Hugo: It strikes me as a business you might come up against the chicken and egg problem, in the sense that to convince shippers to come on board with you, you need to have carriers on board, and to convince carriers you need to have shippers.
Ben: Yeah, that's something that's really hard for any platform. There's a great post by Simon Rothman, who's one of our investors from the series A round, and he wrote this great post and he says basically what you have to do is you have to start two companies at the same time. So you have to bootstrap a company on the supply and the demand side at the same time, and it makes it really tricky because we've got to keep this in balance.
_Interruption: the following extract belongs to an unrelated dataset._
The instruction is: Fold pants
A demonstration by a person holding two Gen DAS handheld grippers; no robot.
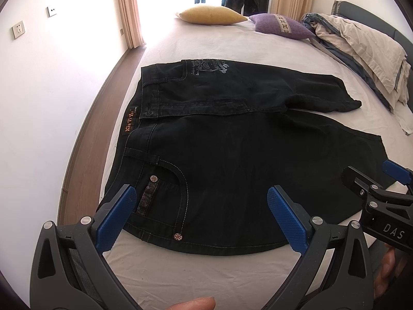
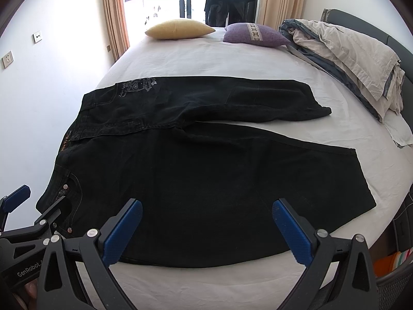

So, fortunately, we have an amazing sales team, and they're really good at generating quality demand, and then we quickly build supply to try to keep everything in balance, and that's something we track. That's something any platform worries about. They think a lot about liquidity and maintaining balance. It's like, if you went to a dating site and let's assume you're heterosexual and if there are no women on there it's a bad dating experience. So you need to have equal numbers of men and women.
Hugo: The reason this is kind of the front of my mind is previously we've had a similar challenge, at DataCamp in the early days, getting students while getting instructors as well, because instructors want an audience and students want the best instructors, right?
Ben: Yeah, absolutely. Then the other thing I'd say is that there are also network effects. So once it gets going, these businesses tend to grow exponentially, so it's really exciting. It means that if you do this right you'll find that you're not sleeping.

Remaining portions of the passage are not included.